## [WHAT IS EXPECTED]
For the material below, return exactly the lines starting at the line containing "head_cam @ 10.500" and ending at the line containing "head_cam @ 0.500", both ends included, and no others.

## [STORED DATA]
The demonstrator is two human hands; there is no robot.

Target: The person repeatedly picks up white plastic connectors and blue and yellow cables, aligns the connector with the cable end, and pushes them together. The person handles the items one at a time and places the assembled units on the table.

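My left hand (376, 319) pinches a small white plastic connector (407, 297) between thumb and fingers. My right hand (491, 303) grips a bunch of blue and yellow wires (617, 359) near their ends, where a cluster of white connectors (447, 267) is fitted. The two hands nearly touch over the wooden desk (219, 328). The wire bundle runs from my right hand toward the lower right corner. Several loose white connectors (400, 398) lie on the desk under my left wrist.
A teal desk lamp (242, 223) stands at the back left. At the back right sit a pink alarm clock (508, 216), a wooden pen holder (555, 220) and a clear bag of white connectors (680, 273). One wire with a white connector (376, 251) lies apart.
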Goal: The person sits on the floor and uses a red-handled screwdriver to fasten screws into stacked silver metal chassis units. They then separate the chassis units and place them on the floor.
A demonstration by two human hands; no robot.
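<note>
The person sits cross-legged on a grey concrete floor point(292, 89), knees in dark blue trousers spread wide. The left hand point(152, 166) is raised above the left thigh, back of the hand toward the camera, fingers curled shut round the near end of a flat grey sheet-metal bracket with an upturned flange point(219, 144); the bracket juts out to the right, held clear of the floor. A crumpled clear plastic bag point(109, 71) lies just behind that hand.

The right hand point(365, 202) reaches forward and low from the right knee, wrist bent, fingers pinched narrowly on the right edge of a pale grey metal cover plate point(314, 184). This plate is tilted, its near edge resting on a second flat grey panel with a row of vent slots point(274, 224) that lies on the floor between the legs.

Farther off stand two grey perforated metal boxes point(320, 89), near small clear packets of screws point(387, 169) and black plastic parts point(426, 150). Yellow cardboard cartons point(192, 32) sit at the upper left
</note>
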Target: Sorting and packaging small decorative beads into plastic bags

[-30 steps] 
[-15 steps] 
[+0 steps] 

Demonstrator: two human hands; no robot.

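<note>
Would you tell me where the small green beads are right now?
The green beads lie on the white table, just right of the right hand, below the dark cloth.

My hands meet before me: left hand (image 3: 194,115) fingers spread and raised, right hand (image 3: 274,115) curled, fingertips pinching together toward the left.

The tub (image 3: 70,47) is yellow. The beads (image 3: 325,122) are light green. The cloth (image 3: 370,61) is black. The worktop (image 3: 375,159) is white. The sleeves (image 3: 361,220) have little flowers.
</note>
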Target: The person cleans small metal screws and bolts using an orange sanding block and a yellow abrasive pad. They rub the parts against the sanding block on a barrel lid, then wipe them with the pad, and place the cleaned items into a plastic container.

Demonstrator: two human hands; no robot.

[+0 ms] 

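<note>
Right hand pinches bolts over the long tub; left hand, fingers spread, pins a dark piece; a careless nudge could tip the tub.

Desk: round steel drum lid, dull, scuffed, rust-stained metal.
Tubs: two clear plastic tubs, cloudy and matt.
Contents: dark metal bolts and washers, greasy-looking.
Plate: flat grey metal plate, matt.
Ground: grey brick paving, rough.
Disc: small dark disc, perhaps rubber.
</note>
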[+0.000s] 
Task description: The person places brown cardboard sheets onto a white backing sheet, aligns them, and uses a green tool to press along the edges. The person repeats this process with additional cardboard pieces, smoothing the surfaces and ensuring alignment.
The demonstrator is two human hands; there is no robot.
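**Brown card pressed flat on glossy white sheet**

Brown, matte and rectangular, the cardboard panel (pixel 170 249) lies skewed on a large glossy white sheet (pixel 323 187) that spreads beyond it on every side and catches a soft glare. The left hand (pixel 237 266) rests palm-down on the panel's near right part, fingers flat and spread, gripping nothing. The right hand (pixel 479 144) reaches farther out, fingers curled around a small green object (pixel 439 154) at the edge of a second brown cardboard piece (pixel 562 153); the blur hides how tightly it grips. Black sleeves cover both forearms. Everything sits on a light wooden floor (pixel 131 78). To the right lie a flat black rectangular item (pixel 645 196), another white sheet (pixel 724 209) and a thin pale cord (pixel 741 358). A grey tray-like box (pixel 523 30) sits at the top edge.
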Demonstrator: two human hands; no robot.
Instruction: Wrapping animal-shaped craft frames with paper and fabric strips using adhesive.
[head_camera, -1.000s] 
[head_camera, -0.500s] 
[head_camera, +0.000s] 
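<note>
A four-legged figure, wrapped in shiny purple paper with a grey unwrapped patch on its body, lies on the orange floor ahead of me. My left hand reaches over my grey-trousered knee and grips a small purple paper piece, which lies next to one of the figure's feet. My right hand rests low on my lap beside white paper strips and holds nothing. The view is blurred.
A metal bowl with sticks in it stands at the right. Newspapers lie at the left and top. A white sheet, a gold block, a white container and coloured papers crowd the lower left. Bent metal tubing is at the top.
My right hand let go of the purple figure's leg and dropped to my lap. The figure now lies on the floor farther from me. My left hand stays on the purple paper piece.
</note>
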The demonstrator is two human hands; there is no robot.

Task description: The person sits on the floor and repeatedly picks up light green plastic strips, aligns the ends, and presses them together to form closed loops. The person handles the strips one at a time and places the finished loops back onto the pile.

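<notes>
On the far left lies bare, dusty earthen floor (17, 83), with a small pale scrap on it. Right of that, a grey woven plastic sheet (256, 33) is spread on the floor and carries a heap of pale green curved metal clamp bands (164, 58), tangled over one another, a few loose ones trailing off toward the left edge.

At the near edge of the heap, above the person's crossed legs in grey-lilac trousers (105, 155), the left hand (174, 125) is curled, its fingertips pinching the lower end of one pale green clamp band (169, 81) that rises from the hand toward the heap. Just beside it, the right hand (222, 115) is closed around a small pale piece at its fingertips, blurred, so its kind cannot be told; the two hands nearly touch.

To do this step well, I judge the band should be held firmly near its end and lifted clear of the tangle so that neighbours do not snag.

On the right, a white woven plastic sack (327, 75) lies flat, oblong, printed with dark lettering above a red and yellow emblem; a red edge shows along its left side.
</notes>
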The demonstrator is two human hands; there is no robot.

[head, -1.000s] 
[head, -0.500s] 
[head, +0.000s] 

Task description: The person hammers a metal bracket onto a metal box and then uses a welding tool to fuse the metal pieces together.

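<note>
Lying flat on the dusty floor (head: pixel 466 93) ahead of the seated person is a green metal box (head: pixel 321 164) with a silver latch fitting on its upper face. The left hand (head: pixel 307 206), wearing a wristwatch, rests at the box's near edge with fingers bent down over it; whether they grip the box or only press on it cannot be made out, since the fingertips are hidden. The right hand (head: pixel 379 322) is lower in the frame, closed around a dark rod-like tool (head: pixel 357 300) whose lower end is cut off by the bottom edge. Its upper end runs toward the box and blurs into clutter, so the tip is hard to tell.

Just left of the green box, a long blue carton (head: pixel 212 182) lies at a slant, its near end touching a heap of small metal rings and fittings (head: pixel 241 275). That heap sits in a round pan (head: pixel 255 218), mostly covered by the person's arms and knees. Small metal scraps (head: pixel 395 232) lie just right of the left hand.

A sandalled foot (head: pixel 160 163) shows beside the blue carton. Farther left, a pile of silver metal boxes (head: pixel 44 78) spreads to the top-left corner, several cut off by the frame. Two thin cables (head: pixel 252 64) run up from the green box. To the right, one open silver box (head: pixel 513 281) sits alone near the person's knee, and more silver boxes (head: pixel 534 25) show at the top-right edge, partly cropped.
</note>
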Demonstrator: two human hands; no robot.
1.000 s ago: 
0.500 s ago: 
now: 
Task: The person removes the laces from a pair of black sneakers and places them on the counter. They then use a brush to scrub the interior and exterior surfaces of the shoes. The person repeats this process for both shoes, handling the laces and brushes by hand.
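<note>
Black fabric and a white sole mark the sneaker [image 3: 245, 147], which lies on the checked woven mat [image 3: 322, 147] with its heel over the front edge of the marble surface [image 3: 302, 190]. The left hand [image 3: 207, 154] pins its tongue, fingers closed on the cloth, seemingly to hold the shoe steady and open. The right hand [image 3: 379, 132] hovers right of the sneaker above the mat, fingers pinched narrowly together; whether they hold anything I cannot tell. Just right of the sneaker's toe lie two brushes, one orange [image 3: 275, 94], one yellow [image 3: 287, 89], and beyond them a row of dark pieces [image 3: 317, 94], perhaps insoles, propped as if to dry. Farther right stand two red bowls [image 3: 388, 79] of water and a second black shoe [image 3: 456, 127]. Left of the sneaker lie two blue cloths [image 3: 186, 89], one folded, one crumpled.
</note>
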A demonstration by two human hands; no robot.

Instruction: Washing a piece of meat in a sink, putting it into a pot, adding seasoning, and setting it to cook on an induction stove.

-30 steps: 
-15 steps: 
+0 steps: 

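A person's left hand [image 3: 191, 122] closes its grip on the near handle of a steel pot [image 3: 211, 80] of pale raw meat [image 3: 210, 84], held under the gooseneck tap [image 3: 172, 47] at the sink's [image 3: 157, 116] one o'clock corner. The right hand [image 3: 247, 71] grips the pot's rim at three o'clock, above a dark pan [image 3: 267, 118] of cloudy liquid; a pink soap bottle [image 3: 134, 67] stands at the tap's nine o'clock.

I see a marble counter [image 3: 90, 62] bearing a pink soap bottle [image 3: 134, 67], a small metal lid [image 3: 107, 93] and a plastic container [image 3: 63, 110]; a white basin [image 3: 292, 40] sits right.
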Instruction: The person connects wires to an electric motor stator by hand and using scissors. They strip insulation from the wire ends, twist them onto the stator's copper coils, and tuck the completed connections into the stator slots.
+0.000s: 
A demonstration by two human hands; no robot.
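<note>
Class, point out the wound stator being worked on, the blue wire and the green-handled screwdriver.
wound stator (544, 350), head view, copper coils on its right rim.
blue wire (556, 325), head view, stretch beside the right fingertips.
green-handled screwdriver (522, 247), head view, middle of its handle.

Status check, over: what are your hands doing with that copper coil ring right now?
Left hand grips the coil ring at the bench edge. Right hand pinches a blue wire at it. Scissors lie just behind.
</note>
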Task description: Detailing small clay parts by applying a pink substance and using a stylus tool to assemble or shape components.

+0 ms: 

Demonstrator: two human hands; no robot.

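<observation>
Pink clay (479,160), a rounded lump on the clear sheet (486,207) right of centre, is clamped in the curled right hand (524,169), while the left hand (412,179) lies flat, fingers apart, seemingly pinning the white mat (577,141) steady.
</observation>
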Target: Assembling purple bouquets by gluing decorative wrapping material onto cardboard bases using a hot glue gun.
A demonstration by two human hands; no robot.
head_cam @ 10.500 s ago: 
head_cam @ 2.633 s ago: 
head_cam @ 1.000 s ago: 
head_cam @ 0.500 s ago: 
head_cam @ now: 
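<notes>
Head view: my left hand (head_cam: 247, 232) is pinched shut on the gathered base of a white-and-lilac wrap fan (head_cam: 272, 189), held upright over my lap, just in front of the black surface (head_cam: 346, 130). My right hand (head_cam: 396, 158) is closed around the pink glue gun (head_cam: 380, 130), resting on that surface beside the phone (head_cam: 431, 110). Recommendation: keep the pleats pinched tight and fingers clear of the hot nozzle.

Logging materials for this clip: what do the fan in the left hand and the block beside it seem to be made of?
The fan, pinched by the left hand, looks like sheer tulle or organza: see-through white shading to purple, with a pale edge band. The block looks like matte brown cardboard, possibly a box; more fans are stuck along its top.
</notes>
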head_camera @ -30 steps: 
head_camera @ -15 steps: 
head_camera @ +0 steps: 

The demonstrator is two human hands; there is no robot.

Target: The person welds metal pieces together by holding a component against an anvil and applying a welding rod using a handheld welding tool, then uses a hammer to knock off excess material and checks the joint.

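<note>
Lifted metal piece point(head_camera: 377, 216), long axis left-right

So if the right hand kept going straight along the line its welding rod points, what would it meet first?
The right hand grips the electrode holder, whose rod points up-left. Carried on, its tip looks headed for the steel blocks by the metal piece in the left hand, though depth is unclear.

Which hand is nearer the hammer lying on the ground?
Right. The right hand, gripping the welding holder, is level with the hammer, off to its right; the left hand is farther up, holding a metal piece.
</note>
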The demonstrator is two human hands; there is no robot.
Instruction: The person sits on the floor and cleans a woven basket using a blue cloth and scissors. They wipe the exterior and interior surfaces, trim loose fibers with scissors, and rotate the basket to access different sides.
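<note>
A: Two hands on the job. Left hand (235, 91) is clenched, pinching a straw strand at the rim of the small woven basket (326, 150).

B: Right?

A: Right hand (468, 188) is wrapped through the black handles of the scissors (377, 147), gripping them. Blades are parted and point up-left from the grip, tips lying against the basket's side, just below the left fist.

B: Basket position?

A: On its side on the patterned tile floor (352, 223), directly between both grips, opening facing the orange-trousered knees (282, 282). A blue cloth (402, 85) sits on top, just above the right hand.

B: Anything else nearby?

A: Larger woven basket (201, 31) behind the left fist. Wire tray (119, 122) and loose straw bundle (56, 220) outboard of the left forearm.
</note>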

## [ANSWER SPACE]
head_cam @ 10.500 s ago: 
head_cam @ 2.633 s ago: 
head_cam @ 1.000 s ago: 
head_cam @ 0.500 s ago: 

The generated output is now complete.